◆ EXERCISE ◆
Each entry needs to appear again, retyped exactly as it is below.

◆ RECORDS SHOWN ◆
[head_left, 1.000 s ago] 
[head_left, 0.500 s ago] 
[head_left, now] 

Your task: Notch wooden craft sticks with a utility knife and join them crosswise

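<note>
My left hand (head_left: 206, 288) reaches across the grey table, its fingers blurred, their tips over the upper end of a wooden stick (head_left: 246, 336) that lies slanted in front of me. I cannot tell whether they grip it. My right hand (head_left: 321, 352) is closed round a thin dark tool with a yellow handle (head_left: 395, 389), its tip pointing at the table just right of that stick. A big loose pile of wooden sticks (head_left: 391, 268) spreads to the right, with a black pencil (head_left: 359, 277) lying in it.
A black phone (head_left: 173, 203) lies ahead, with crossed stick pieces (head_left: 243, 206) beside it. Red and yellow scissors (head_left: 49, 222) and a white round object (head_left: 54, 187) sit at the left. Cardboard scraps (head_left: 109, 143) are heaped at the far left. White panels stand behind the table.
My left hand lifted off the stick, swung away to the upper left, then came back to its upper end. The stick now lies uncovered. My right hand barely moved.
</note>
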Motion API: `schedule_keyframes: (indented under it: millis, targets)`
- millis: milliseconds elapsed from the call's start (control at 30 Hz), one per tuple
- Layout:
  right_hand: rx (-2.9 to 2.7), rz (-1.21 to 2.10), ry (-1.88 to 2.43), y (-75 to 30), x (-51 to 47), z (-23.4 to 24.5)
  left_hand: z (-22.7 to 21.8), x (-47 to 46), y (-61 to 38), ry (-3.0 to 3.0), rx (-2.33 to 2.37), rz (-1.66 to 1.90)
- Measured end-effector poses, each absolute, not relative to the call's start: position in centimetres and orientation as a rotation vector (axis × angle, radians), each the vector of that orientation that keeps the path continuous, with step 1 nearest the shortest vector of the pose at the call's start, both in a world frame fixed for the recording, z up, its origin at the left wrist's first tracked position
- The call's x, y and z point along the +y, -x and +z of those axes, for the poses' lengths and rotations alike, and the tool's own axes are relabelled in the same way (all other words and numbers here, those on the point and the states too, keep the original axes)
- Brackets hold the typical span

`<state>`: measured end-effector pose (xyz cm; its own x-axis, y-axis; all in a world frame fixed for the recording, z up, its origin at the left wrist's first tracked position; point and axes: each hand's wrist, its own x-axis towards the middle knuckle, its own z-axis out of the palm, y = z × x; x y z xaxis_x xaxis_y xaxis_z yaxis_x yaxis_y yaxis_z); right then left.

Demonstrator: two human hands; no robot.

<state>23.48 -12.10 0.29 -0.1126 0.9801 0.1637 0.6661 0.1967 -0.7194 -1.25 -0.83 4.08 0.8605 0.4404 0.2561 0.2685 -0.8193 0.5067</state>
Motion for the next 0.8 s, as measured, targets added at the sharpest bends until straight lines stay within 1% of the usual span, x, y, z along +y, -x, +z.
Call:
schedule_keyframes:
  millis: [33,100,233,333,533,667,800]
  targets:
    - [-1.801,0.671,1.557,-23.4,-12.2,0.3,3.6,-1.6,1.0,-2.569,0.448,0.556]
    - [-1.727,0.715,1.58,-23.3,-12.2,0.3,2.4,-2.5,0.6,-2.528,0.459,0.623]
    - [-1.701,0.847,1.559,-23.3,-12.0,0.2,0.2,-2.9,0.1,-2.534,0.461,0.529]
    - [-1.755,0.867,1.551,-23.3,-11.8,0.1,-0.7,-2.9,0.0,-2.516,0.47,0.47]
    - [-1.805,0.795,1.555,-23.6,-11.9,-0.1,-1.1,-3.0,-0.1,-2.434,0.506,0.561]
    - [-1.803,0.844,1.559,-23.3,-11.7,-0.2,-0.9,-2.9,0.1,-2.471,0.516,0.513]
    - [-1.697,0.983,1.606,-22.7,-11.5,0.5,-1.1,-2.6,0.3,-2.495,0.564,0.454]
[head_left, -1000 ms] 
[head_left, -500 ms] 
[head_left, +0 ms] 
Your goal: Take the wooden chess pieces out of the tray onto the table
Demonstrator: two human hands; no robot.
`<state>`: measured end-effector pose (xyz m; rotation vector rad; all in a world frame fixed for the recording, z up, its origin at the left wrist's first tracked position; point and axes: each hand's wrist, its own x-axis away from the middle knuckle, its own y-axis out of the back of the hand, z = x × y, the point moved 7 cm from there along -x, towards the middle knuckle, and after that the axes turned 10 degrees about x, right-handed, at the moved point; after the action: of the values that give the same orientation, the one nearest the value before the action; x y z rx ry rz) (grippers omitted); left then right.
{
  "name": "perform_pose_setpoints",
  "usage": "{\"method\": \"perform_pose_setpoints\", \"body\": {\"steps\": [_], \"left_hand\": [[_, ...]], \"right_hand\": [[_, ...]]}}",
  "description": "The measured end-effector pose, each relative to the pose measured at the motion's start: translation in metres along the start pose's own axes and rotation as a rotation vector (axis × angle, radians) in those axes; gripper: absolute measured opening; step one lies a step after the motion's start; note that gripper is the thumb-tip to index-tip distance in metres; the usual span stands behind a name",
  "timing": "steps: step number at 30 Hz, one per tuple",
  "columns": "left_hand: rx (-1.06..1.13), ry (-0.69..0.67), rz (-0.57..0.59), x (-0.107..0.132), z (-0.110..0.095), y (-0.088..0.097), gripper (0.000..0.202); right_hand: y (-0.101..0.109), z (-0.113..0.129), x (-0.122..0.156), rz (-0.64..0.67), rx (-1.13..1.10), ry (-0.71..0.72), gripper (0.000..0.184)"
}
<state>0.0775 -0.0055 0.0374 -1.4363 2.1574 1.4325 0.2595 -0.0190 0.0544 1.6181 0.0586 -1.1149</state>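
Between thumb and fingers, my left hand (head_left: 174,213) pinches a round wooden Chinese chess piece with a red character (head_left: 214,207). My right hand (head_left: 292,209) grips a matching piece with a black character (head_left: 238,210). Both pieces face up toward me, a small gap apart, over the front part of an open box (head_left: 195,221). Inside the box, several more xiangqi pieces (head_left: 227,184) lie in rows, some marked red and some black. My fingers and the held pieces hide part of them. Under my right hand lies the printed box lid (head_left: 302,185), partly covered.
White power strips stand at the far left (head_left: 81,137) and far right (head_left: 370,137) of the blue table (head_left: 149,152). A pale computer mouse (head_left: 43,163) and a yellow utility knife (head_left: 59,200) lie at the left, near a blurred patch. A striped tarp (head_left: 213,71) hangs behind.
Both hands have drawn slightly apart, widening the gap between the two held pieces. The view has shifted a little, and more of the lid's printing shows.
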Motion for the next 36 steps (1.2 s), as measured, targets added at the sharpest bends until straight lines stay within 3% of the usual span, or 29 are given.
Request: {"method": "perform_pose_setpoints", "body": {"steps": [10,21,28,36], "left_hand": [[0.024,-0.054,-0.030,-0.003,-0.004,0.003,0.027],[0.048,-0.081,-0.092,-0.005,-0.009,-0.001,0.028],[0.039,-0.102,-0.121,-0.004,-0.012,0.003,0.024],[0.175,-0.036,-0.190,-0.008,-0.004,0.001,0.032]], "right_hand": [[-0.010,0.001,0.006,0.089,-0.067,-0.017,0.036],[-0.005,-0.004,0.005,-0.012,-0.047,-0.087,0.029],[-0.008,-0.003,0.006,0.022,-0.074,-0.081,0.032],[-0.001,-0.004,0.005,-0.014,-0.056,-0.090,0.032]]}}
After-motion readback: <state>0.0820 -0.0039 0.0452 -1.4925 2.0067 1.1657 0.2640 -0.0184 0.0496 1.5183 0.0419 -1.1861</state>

◆ RESPONSE ◆
[head_left, 1.000 s ago] 
[head_left, 0.500 s ago] 
[head_left, now] 

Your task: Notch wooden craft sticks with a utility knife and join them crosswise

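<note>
My left hand (head_left: 206, 288) reaches across the grey table, its fingers blurred, their tips over the upper end of a wooden stick (head_left: 246, 336) that lies slanted in front of me. I cannot tell whether they grip it. My right hand (head_left: 321, 352) is closed round a thin dark tool with a yellow handle (head_left: 395, 389), its tip pointing at the table just right of that stick. A big loose pile of wooden sticks (head_left: 391, 268) spreads to the right, with a black pencil (head_left: 359, 277) lying in it.
A black phone (head_left: 173, 203) lies ahead, with crossed stick pieces (head_left: 243, 206) beside it. Red and yellow scissors (head_left: 49, 222) and a white round object (head_left: 54, 187) sit at the left. Cardboard scraps (head_left: 109, 143) are heaped at the far left. White panels stand behind the table.
My left hand lifted off the stick, swung away to the upper left, then came back to its upper end. The stick now lies uncovered. My right hand barely moved.
</note>
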Motion API: `schedule_keyframes: (indented under it: millis, targets)`
- millis: milliseconds elapsed from the call's start (control at 30 Hz), one per tuple
- Layout:
  right_hand: rx (-2.9 to 2.7), rz (-1.21 to 2.10), ry (-1.88 to 2.43), y (-75 to 30), x (-51 to 47), z (-23.4 to 24.5)
  left_hand: z (-22.7 to 21.8), x (-47 to 46), y (-61 to 38), ry (-3.0 to 3.0), rx (-2.33 to 2.37), rz (-1.66 to 1.90)
- Measured end-effector poses, each absolute, not relative to the call's start: position in centimetres and orientation as a rotation vector (axis × angle, radians), each the vector of that orientation that keeps the path continuous, with step 1 nearest the shortest vector of the pose at the call's start, both in a world frame fixed for the recording, z up, its origin at the left wrist's first tracked position
- The call's x, y and z point along the +y, -x and +z of those axes, for the poses' lengths and rotations alike, and the tool's own axes are relabelled in the same way (all other words and numbers here, those on the point and the states too, keep the original axes)
- Brackets hold the typical span

`<state>`: measured end-effector pose (xyz cm; its own x-axis, y-axis; all in a world frame fixed for the recording, z up, its origin at the left wrist's first tracked position; point and axes: each hand's wrist, its own x-axis towards the middle knuckle, its own z-axis out of the palm, y = z × x; x y z xaxis_x xaxis_y xaxis_z yaxis_x yaxis_y yaxis_z); right then left.

Demonstrator: two human hands; no robot.

<state>23.48 -12.10 0.29 -0.1126 0.9801 0.1637 0.6661 0.1967 -0.7194 -1.25 -0.83 4.08 0.8605 0.4404 0.2561 0.2685 -0.8193 0.5067</state>
Motion for the next 0.8 s, as measured, targets added at the sharpest bends until straight lines stay within 1% of the usual span, x, y, z along +y, -x, +z.
Call:
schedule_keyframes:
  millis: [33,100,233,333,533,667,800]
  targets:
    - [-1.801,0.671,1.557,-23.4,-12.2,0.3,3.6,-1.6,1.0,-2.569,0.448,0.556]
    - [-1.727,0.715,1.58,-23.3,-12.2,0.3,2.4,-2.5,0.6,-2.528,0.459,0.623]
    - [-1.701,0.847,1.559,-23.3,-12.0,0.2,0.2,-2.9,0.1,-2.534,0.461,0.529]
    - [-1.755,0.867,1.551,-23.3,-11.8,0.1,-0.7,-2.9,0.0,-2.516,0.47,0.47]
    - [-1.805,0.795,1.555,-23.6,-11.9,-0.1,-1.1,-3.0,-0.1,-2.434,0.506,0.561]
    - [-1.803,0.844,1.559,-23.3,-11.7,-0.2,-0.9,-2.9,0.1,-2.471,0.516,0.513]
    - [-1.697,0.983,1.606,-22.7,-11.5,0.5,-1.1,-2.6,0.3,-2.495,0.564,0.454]
[head_left, -1000 ms] 
[head_left, -500 ms] 
[head_left, +0 ms] 
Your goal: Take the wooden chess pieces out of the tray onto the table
Demonstrator: two human hands; no robot.
`<state>`: measured end-effector pose (xyz m; rotation vector rad; all in a world frame fixed for the recording, z up, its origin at the left wrist's first tracked position; point and axes: each hand's wrist, its own x-axis away from the middle knuckle, its own y-axis out of the back of the hand, z = x × y, the point moved 7 cm from there along -x, towards the middle knuckle, and after that the axes turned 10 degrees about x, right-handed, at the moved point; after the action: of the values that give the same orientation, the one nearest the value before the action; x y z rx ry rz) (grippers omitted); left then right.
{
  "name": "perform_pose_setpoints",
  "usage": "{\"method\": \"perform_pose_setpoints\", \"body\": {\"steps\": [_], \"left_hand\": [[_, ...]], \"right_hand\": [[_, ...]]}}",
  "description": "The measured end-effector pose, each relative to the pose measured at the motion's start: translation in metres along the start pose's own axes and rotation as a rotation vector (axis × angle, radians) in those axes; gripper: absolute measured opening; step one lies a step after the motion's start; note that gripper is the thumb-tip to index-tip distance in metres; the usual span stands behind a name",
  "timing": "steps: step number at 30 Hz, one per tuple",
  "columns": "left_hand: rx (-1.06..1.13), ry (-0.69..0.67), rz (-0.57..0.59), x (-0.107..0.132), z (-0.110..0.095), y (-0.088..0.097), gripper (0.000..0.202); right_hand: y (-0.101..0.109), z (-0.113..0.129), x (-0.122..0.156), rz (-0.64..0.67), rx (-1.13..1.10), ry (-0.71..0.72), gripper (0.000..0.184)"
}
<state>0.0775 -0.0055 0.0374 -1.4363 2.1574 1.4325 0.2595 -0.0190 0.0544 1.6181 0.0586 -1.1149</state>
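Between thumb and fingers, my left hand (head_left: 174,213) pinches a round wooden Chinese chess piece with a red character (head_left: 214,207). My right hand (head_left: 292,209) grips a matching piece with a black character (head_left: 238,210). Both pieces face up toward me, a small gap apart, over the front part of an open box (head_left: 195,221). Inside the box, several more xiangqi pieces (head_left: 227,184) lie in rows, some marked red and some black. My fingers and the held pieces hide part of them. Under my right hand lies the printed box lid (head_left: 302,185), partly covered.
White power strips stand at the far left (head_left: 81,137) and far right (head_left: 370,137) of the blue table (head_left: 149,152). A pale computer mouse (head_left: 43,163) and a yellow utility knife (head_left: 59,200) lie at the left, near a blurred patch. A striped tarp (head_left: 213,71) hangs behind.
Both hands have drawn slightly apart, widening the gap between the two held pieces. The view has shifted a little, and more of the lid's printing shows.
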Motion for the next 36 steps (1.2 s), as measured, targets added at the sharpest bends until straight lines stay within 3% of the usual span, or 29 are given.
Request: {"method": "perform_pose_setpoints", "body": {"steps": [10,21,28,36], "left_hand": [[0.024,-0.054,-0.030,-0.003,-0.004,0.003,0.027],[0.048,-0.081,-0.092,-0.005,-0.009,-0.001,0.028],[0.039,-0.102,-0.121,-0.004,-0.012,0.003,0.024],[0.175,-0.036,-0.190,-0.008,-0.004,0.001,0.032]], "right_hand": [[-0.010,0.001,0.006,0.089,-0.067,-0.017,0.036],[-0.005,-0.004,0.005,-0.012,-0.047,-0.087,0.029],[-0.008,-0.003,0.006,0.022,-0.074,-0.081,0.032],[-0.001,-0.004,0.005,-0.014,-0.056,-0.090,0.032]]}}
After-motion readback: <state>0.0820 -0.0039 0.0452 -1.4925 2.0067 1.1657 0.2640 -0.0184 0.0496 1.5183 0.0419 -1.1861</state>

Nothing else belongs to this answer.